A little late to answer but, to be able to build such a hierarchical structure with nodes where each one might be connected with other and there could be cycles, one would have to keep track of what goes in what place, as also pointed out by @p3consulting -
mainly after the recursive query, you need another CTE to calculate LAG and LEAD levels in the hierarchy + the JSON of the item node, and the final query will add the "children" node and use the lead/lag infos to close the hierarchy correctly
In order to do that (keep a track of what goes where), we'll have to attach some meta data to a row, or calculate it. I approached it with adding some meta data, essentially, which row is a parent to what row and what's the depth at which a particular row would exist. With that meta data being added, we can use it to build the hierarchy incrementally.
Few Things to Note
- This script works under the assumption that, although cycles may be there in the data, we only wish to show all the nodes reached in our hierarchy without any cycles. To wit, there won't be same hierarchical data at any different depths. I'll talk about it further in the answer as well.
- This script works for only this scenario (when there'll be at most 2 connections with each node) and doesn't use a generalized approach, so to say. However, it's easy to take hints from it to extend it further.
- Snippets of scripts are added in-between the explanation, might not work when used standalone, so refer to the final script for that.

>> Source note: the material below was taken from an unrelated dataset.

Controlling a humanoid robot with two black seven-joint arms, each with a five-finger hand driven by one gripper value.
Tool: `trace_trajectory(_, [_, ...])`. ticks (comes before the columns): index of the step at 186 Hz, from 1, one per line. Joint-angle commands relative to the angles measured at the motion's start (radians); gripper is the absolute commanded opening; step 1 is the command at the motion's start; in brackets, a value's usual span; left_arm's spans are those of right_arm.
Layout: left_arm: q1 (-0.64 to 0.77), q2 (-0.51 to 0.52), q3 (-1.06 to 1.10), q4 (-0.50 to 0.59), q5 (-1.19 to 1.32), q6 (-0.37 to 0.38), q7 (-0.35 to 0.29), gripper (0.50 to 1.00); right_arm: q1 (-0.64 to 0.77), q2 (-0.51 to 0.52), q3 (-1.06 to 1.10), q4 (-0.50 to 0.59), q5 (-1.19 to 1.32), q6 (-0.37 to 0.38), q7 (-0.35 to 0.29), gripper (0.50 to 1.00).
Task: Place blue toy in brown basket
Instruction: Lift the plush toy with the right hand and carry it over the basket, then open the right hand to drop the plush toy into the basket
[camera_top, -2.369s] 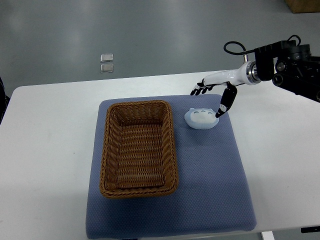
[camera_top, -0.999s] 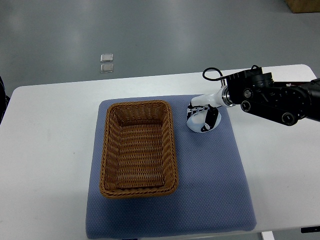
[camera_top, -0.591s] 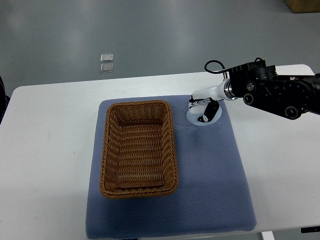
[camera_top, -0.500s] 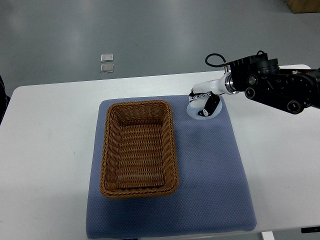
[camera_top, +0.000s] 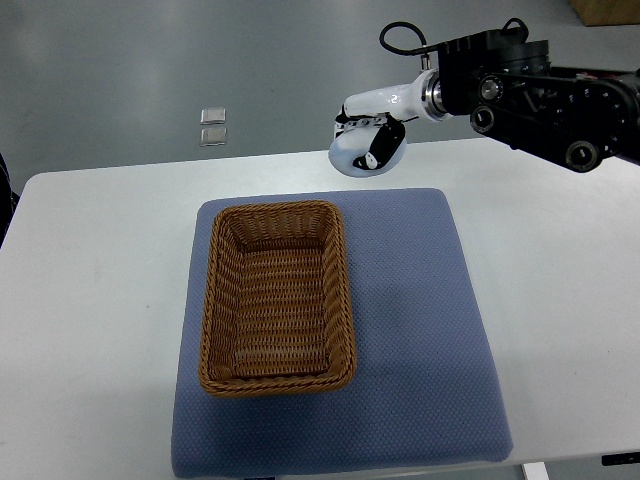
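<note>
Above the table's far edge, right hand (camera_top: 368, 135) fingers curled around blue toy (camera_top: 362, 152), brown basket (camera_top: 277, 296) below-left

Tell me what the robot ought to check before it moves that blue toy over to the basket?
1. Toy held: the right hand is curled around the blue toy. Ok.
2. Toy clear of the surface: it looks lifted off the blue mat, its shadow well below it. Ok.
3. Basket free to receive: the brown basket is upright and empty. Ok.
4. Toy over the basket: it hangs beyond the far right corner, not above the opening. Not ok yet.
5. Path clear: nothing stands between toy and basket. Ok.
6. Grip firmness: cannot tell from this one view.
</note>
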Motion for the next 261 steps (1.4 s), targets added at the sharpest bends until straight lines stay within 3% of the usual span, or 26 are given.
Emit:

- This approach seems pretty dirty.
The Approach
Recursive Breadth Traversal with Max Depth
In order to do a recursive breadth traversal with max depth, I think it's better to always look in both the directions so we can modify OP's script to this -
WITH RECURSIVE connections_and_items AS (
SELECT
c.id AS connection_id,
c.title AS connection_title,
c.origin_item_id AS origin_item_id,
i.title AS origin_item_title,
c.destination_item_id AS destination_item_id,
it.title AS destination_item_title,
1 AS depth,
`${itemId}`::UUID AS parent,
gen_random_uuid() AS child_of
FROM connections c
JOIN items i
ON i.id = c.origin_item_id
JOIN items it
ON it.id = c.destination_item_id
), base_items AS (
SELECT
*
FROM connections_and_items cai
WHERE origin_item_id = `${itemId}`::UUID OR destination_item_id = `${itemId}`::UUID
), connected_items AS (
SELECT
*
FROM base_items
UNION
SELECT
cai.connection_id,
cai.connection_title,
cai.origin_item_id,
cai.origin_item_title,
cai.destination_item_id,
cai.destination_item_title,
ci.depth + 1 AS depth,
CASE WHEN ci.origin_item_id <> cai.origin_item_id THEN ci.destination_item_id ELSE ci.origin_item_id END AS parent,
CASE WHEN ci.origin_item_id = cai.origin_item_id THEN ci.destination_item_id ELSE ci.origin_item_id END AS child_of
FROM connections_and_items cai, connected_items ci
WHERE ci.depth < `${maxDepth}`
AND ((ci.destination_item_id = cai.destination_item_id)
OR (ci.origin_item_id = cai.origin_item_id))
)
Where base_items is the very first result from the query and then in connected_items we do a recursive union query. Here, depth is, well the depth, child_of is the UUID of the row which the record will be a child of, and parent is going to be the UUID of the parent, in the record. For now the definition might seem ambiguous, but it'll become clearer later on.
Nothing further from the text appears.